Jean Muir is considered to be one of the most iconic female fashion designers of the twentieth-century. Her designs are best known for their understated elegance, which heavily influenced the European fashion industry at the time, producing minimalist, yet stylish, pieces of clothing. Muir herself was said to wear navy throughout her life.
Although diminutive in stature at only five feet tall, she was a force to be reckoned with and was always known gallantry as Miss Muir rather than Jean. While adored by many, she was considered intimidating due to her strive for perfectionism and strong work ethic. This is perhaps why she counts royals and acclaimed celebrities amongst some of her clients. Despite her success, she rejected being labelled as a designer and instead preferred the term ‘dressmaker.’ Her modest attitude towards her designs is apparent when she claims that ‘the clothes in themselves do not make a statement. The woman makes a statement and the dress helps’.
Never short of admirers, she was been branded the ‘painter of modern life’ by the poet Baudelaire and was affectionately known in France as the ‘la reine de la robe,’ which loosely translates as ‘queen of the dress.’
"The clothes in themselves do not make a statement. The woman makes a statement and the dress helps." — Jean Muir
Born in 1928, her appetite for fashion was apparent from a young age: she began to sew at the age of six. Her first real taste of fashion began at Liberty & Co in 1950, where she worked briefly as a stockroom assistant. She worked in the lingerie and Young Liberty sections and was later given the opportunity to work within the ready to wear department at Liberty sketching clothes, despite no formal training.

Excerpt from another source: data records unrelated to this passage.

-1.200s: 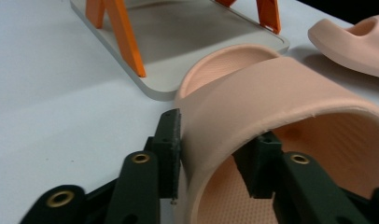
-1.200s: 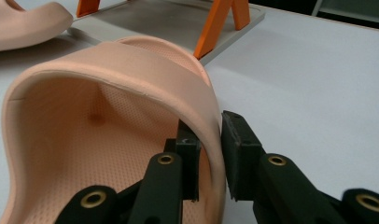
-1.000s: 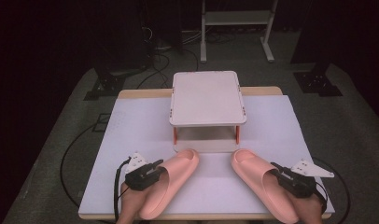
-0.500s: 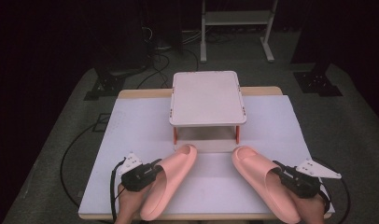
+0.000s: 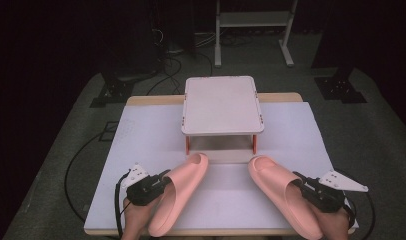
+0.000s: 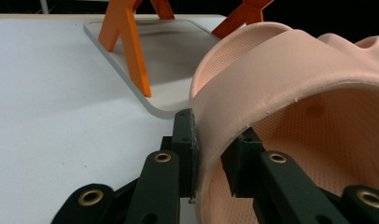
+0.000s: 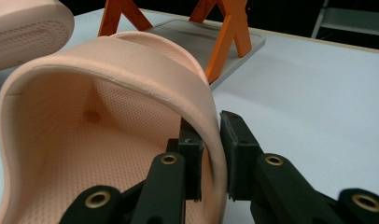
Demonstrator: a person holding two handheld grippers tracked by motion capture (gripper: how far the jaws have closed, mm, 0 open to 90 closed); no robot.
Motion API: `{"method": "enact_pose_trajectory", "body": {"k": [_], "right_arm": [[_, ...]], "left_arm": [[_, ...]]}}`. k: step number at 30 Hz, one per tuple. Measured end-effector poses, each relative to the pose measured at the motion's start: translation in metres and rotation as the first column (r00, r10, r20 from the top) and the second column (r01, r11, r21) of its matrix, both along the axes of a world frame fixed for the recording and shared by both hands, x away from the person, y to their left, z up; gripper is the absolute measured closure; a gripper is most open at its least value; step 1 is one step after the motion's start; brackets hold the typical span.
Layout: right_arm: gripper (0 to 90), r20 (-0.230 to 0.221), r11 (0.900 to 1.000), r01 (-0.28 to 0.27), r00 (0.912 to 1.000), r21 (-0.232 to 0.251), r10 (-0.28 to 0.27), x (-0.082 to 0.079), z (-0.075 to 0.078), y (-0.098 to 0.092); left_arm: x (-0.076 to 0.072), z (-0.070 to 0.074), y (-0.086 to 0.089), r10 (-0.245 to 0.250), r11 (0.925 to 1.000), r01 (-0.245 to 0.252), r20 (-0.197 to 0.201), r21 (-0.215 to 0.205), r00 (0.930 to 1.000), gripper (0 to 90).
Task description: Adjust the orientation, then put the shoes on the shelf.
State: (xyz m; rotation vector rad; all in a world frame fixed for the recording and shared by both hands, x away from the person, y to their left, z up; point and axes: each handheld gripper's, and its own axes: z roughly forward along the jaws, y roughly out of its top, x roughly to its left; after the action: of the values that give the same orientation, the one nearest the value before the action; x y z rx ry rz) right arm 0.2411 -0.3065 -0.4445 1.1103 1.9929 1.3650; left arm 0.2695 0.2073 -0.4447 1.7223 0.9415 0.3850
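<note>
Two peach-pink slippers lie on the white table with their toes toward a small rack. My left gripper (image 5: pixel 164 179) is shut on the outer side wall of the left slipper's (image 5: pixel 183 192) strap. In the left gripper view the gripper (image 6: pixel 213 144) pinches that wall of the slipper (image 6: pixel 295 70), one pad inside and one outside. My right gripper (image 5: pixel 299 181) is shut on the outer strap wall of the right slipper (image 5: pixel 278 192). The right gripper view shows that gripper (image 7: pixel 208 140) squeezing the thin edge of its slipper (image 7: pixel 108 70), with the other slipper's sole (image 7: pixel 24 32) at top left.
A white rack (image 5: pixel 222 105) on orange legs (image 6: pixel 131 51) stands mid-table on a grey base plate (image 6: pixel 178 51), just beyond the slipper toes. Bare white table (image 5: pixel 141 135) lies on both sides of it. Cables and a metal stand are on the dark floor behind.
Both slippers' toes have crept slightly toward the rack. The two hands have shifted a little outward, each still gripping its slipper.
</note>
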Motion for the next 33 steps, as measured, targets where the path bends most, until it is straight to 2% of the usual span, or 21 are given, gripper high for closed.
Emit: {"method": "enact_pose_trajectory", "body": {"k": [4, 20, 33], "right_arm": [[78.8, -0.002, 1.0, -0.006, 1.0, -0.005, 0.006, 0.0, 0.0, 0.0], [78.8, 0.001, 1.0, -0.01, 0.9999, 0.001, 0.01, -0.006, 0.008, 0.002], [78.9, 0.03, 0.999, -0.042, 0.9987, 0.027, 0.041, -0.005, 0.029, 0.012]], "left_arm": [[-0.001, 0.001, -0.001, -0.008, 0.9999, 0.008, 0.005, 0.006, 1.0, 76.2], [-0.004, 0.013, -0.002, -0.037, 0.9992, 0.037, 0.025, -0.018, 0.999, 76.2], [-0.001, 0.031, -0.011, -0.076, 0.9963, 0.077, 0.043, -0.038, 0.9962, 76.2]]}}
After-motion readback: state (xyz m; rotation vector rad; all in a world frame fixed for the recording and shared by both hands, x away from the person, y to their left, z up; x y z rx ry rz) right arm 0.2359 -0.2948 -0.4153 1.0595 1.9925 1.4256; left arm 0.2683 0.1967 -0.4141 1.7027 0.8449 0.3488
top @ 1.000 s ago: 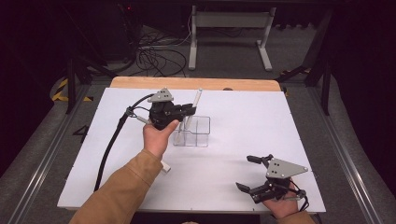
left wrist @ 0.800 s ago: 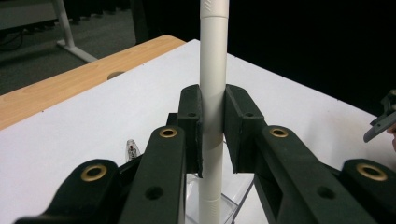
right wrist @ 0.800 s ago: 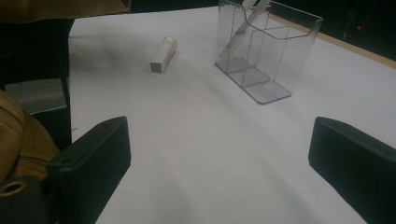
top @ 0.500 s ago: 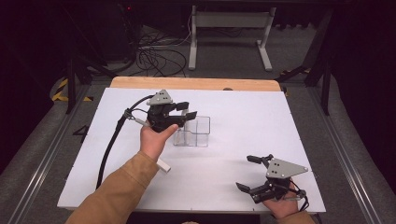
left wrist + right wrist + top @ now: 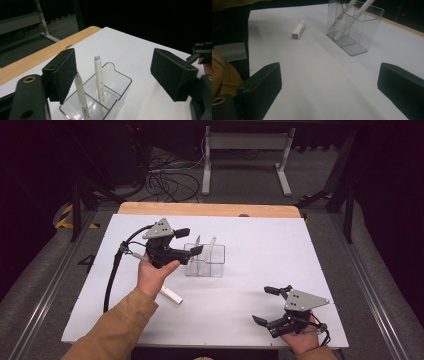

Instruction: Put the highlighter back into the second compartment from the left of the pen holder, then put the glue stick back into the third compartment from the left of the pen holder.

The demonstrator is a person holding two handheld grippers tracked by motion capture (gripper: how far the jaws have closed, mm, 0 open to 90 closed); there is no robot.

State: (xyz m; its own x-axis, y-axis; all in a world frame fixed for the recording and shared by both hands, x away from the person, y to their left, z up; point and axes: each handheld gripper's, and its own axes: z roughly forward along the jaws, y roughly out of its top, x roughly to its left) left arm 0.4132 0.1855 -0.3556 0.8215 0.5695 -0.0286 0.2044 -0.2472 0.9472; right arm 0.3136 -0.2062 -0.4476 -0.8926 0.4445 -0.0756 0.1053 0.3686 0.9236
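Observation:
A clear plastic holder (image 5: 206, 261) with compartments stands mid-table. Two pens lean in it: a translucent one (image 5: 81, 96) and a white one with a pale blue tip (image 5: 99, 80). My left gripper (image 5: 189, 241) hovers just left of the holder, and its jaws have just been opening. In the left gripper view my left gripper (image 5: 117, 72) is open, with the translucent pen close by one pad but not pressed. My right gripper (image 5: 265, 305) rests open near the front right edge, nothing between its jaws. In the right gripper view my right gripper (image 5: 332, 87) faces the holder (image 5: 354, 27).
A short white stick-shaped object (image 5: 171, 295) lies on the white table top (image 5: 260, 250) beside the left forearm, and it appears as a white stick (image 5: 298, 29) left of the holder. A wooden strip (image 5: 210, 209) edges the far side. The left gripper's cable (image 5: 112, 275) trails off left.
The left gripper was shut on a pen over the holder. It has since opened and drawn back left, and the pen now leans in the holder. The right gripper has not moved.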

In 1956, she gained a job as a designer at Jaeger and went on to develop the Young Jaeger collection. Six years later, she left Jaeger to establish her own brand, Jane & Jane, funded by David Barnes, a mass-market manufacturer of jersey dresses. While designing for Jane and Jane, Muir was awarded three Dress Of The Year awards, one of which is preserved at The Bath Fashion Museum. It was not until 1966 that she founded her eponymous company, Jean Muir Ltd.
Many of her dress designs and collection have since been donated and can be viewed at the National Museum of Scotland, which holds many of her best known work, such as the Little Black Dress, which used to belong to Joanna Lumley. The Bath Fashion Museum features her 1974 lemon coloured jersey dress as part of ‘A History of Fashion in 100 objects’ collection.
Although she died in 1995, she is still recognised as being one of the most influential designers of the time, a true fashion icon of the twentieth-century.